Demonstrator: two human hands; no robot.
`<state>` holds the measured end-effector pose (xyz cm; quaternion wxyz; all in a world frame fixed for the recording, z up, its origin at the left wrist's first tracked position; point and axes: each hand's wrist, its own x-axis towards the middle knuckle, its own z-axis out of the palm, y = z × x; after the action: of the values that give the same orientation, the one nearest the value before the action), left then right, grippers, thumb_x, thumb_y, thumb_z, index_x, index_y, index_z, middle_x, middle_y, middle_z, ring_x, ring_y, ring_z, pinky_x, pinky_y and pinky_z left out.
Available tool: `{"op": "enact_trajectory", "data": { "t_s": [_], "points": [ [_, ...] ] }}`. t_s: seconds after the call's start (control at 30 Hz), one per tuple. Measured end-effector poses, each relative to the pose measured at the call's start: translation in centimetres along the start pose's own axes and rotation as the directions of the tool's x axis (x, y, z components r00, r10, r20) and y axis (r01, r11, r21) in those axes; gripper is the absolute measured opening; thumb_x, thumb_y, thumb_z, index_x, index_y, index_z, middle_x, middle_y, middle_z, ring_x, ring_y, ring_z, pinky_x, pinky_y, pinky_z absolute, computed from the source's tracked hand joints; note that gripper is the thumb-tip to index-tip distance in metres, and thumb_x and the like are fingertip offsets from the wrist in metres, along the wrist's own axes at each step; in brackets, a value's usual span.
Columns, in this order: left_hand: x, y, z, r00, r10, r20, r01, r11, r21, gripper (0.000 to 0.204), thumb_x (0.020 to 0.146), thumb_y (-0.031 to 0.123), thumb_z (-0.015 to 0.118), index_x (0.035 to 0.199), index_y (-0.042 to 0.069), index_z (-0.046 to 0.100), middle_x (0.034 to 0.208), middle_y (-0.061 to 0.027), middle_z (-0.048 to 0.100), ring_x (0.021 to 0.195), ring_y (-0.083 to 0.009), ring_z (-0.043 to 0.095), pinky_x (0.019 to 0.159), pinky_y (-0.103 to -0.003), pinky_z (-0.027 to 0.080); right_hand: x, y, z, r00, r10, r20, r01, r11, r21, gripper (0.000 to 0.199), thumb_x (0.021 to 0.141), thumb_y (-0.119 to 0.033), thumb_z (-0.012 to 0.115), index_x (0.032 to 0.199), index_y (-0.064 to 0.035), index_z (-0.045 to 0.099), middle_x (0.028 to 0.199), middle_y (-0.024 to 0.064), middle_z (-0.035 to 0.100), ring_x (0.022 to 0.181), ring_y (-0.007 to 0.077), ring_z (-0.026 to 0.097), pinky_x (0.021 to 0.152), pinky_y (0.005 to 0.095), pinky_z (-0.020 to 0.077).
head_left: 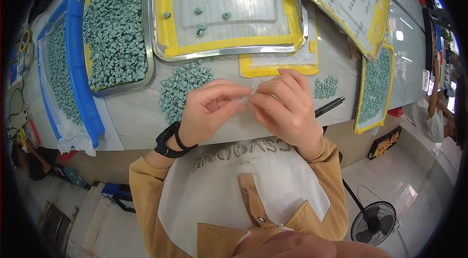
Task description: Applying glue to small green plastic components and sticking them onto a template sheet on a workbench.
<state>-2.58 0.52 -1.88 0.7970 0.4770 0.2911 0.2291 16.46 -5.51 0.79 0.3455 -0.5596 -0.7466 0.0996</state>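
Pale tabletop point(336, 58) fills the upper part of view, crowded w/ trays. Both hands meet just above its near edge, fingertips touching. Left hand point(207, 114), black watch at wrist, is curled w/ thumb and fingers pinched at a tiny pale piece point(247, 99); right hand point(285, 104) pinches the same piece from the other side. Piece is too small to tell what it is; it sits between the two hands, over the tabletop's front edge.

Just behind left hand: loose heap of small green pieces point(181, 85) on the tabletop. Smaller green cluster point(325, 87) lies right of right hand, w/ a black pen point(330, 106) near it. Further back, a metal tray w/ yellow-edged liner point(224, 46) holds a few green bits. To the left, another metal tray point(117, 29) heaped w/ green pieces, then a blue tray point(73, 63) w/ more. At right, a yellow tray point(373, 87) of green pieces. Below on the floor, a black fan point(374, 221).
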Motion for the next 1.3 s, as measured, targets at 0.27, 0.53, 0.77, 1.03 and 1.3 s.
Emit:
{"op": "enact_trajectory", "data": {
  "t_s": [0.27,0.53,0.77,1.03,1.3],
  "points": [
    [0.0,0.0,0.0,0.998,0.026,-0.059,-0.025,1.0,0.016,0.023,0.087,-0.009,0.058,0.11,-0.007,0.063,0.11,-0.0111,0.06,0.1,-0.0129,0.06,0.084,-0.025,0.051,0.1,-1.0,-0.3,0.997,-0.008,0.074,0.015,0.995,-0.096,0.028,0.06,-0.001,0.074,0.086,-0.0085,0.066,0.086,0.0022,0.06,0.075,0.0221,0.056,0.083,0.0409,0.0464],
    [-0.2,0.2,0.1,0.994,0.105,-0.019,-0.106,0.994,-0.04,0.023,0.087,-0.01,0.058,0.109,-0.006,0.063,0.111,-0.0119,0.061,0.098,-0.0148,0.063,0.083,-0.025,0.052,-0.2,0.3,0.0,0.975,0.212,0.067,-0.221,0.889,0.402,0.023,0.063,0.007,0.071,0.084,-0.0019,0.067,0.086,0.0071,0.064,0.077,0.0224,0.062,0.071,0.0324,0.0503],
    [0.0,0.6,0.0,0.99,0.141,-0.024,-0.139,0.986,0.089,0.022,0.087,-0.011,0.058,0.106,-0.005,0.066,0.111,-0.0124,0.062,0.098,-0.0155,0.064,0.082,-0.025,0.053,0.1,0.8,0.4,0.964,0.245,0.104,-0.263,0.821,0.506,0.017,0.065,0.007,0.07,0.081,0.0006,0.067,0.089,0.0121,0.068,0.081,0.0232,0.066,0.069,0.0306,0.052],
    [0.1,0.0,-0.5,0.987,0.16,0.023,-0.16,0.94,0.301,0.025,0.083,-0.016,0.056,0.102,-0.005,0.068,0.108,-0.0147,0.064,0.096,-0.0162,0.062,0.082,-0.025,0.05,-0.6,1.1,0.8,0.966,0.217,0.142,-0.258,0.855,0.451,0.017,0.064,0.008,0.069,0.079,0.0015,0.066,0.095,0.0137,0.069,0.084,0.0241,0.067,0.071,0.0315,0.0528],
    [2.4,2.0,1.6,0.831,0.392,-0.395,-0.242,0.893,0.379,0.028,0.08,-0.011,0.06,0.105,0.0,0.068,0.107,-0.0107,0.065,0.092,-0.0187,0.064,0.072,-0.028,0.053,-2.9,1.9,-1.3,0.939,0.304,-0.161,-0.227,0.899,0.374,0.027,0.069,0.003,0.07,0.096,0.0022,0.067,0.098,0.0169,0.067,0.093,0.0289,0.064,0.082,0.0342,0.0495]
  ]
}}
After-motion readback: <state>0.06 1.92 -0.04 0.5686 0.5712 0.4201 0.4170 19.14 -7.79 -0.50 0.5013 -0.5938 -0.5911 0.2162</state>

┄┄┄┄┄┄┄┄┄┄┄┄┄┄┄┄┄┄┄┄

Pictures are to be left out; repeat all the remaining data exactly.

Demonstrator: two human hands; no robot.
`<state>` holds the measured end-effector pose (xyz cm; quaternion wxyz; all in a world frame fixed for the recording, z up, its origin at the left wrist's first tracked position; point and axes: each hand's wrist, its own x-axis towards the middle knuckle, its own z-axis out of the palm, y = z × x; after the action: of the values that give the same orientation, the one nearest the value before the action), left then right, grippers, thumb_x, thumb_y, thumb_z, index_x, index_y, index_z, middle_x, middle_y, middle_z, ring_x, ring_y, ring_z, pinky_x, pinky_y and pinky_z left out.
Available tool: `{"op": "enact_trajectory", "data": { "t_s": [_], "points": [ [_, ...] ] }}`. t_s: seconds after the call's start (control at 30 Hz), one per tuple. Measured end-effector poses, each relative to the pose measured at the call's start: translation in centimetres along the start pose's own axes and rotation as the directions of the tool's x axis (x, y, z components r00, r10, r20) and y axis (r01, r11, r21) in those axes; gripper is the absolute measured opening; thumb_x, thumb_y, thumb_z, index_x, index_y, index_z, middle_x, middle_y, middle_z, ring_x, ring_y, ring_z, pinky_x, pinky_y, pinky_z absolute, computed from the source's tracked hand joints; note that gripper is the thumb-tip to index-tip distance in metres, and thumb_x and the like are fingertip offsets from the wrist in metres, along the wrist's own axes at each step; in brackets, a value's usual span.
Columns, in this order: left_hand: x, y, z, r00, r10, r20, r01, r11, r21, gripper (0.000 to 0.204), thumb_x (0.020 to 0.146), thumb_y (-0.031 to 0.123), thumb_z (-0.015 to 0.118), index_x (0.035 to 0.199), index_y (-0.042 to 0.069), index_z (-0.046 to 0.100), middle_x (0.034 to 0.208), middle_y (-0.061 to 0.027), middle_z (-0.048 to 0.100), ring_x (0.021 to 0.195), ring_y (-0.083 to 0.009), ring_z (-0.043 to 0.095), pinky_x (0.019 to 0.159), pinky_y (-0.103 to -0.003), pinky_z (-0.027 to 0.080); right_hand: x, y, z, r00, r10, r20, r01, r11, r21, gripper (0.000 to 0.199), thumb_x (0.021 to 0.141), thumb_y (-0.119 to 0.033), thumb_z (-0.012 to 0.115), index_x (0.032 to 0.199), index_y (-0.064 to 0.035), index_z (-0.045 to 0.099), middle_x (0.028 to 0.199), middle_y (-0.024 to 0.064), middle_z (-0.035 to 0.100), ring_x (0.022 to 0.181), ring_y (-0.007 to 0.077), ring_z (-0.026 to 0.097), pinky_x (0.021 to 0.152), pinky_y (0.005 to 0.095), pinky_z (-0.020 to 0.077).
head_left: 
Task description: Applying glue to small green plastic components and sticking them onto a template sheet on a workbench.
<state>-2.58 0.52 -1.88 0.7970 0.4770 0.2911 0.2291 16.46 -5.51 0.79 0.3455 -0.5596 -0.7466 0.0996</state>
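Pale tabletop point(336, 58) fills the upper part of view, crowded w/ trays. Both hands meet just above its near edge, fingertips touching. Left hand point(207, 114), black watch at wrist, is curled w/ thumb and fingers pinched at a tiny pale piece point(247, 99); right hand point(285, 104) pinches the same piece from the other side. Piece is too small to tell what it is; it sits between the two hands, over the tabletop's front edge.

Just behind left hand: loose heap of small green pieces point(181, 85) on the tabletop. Smaller green cluster point(325, 87) lies right of right hand, w/ a black pen point(330, 106) near it. Further back, a metal tray w/ yellow-edged liner point(224, 46) holds a few green bits. To the left, another metal tray point(117, 29) heaped w/ green pieces, then a blue tray point(73, 63) w/ more. At right, a yellow tray point(373, 87) of green pieces. Below on the floor, a black fan point(374, 221).
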Motion for the next 1.3 s, as measured, targets at 0.27, 0.53, 0.77, 1.03 and 1.3 s.
Emit:
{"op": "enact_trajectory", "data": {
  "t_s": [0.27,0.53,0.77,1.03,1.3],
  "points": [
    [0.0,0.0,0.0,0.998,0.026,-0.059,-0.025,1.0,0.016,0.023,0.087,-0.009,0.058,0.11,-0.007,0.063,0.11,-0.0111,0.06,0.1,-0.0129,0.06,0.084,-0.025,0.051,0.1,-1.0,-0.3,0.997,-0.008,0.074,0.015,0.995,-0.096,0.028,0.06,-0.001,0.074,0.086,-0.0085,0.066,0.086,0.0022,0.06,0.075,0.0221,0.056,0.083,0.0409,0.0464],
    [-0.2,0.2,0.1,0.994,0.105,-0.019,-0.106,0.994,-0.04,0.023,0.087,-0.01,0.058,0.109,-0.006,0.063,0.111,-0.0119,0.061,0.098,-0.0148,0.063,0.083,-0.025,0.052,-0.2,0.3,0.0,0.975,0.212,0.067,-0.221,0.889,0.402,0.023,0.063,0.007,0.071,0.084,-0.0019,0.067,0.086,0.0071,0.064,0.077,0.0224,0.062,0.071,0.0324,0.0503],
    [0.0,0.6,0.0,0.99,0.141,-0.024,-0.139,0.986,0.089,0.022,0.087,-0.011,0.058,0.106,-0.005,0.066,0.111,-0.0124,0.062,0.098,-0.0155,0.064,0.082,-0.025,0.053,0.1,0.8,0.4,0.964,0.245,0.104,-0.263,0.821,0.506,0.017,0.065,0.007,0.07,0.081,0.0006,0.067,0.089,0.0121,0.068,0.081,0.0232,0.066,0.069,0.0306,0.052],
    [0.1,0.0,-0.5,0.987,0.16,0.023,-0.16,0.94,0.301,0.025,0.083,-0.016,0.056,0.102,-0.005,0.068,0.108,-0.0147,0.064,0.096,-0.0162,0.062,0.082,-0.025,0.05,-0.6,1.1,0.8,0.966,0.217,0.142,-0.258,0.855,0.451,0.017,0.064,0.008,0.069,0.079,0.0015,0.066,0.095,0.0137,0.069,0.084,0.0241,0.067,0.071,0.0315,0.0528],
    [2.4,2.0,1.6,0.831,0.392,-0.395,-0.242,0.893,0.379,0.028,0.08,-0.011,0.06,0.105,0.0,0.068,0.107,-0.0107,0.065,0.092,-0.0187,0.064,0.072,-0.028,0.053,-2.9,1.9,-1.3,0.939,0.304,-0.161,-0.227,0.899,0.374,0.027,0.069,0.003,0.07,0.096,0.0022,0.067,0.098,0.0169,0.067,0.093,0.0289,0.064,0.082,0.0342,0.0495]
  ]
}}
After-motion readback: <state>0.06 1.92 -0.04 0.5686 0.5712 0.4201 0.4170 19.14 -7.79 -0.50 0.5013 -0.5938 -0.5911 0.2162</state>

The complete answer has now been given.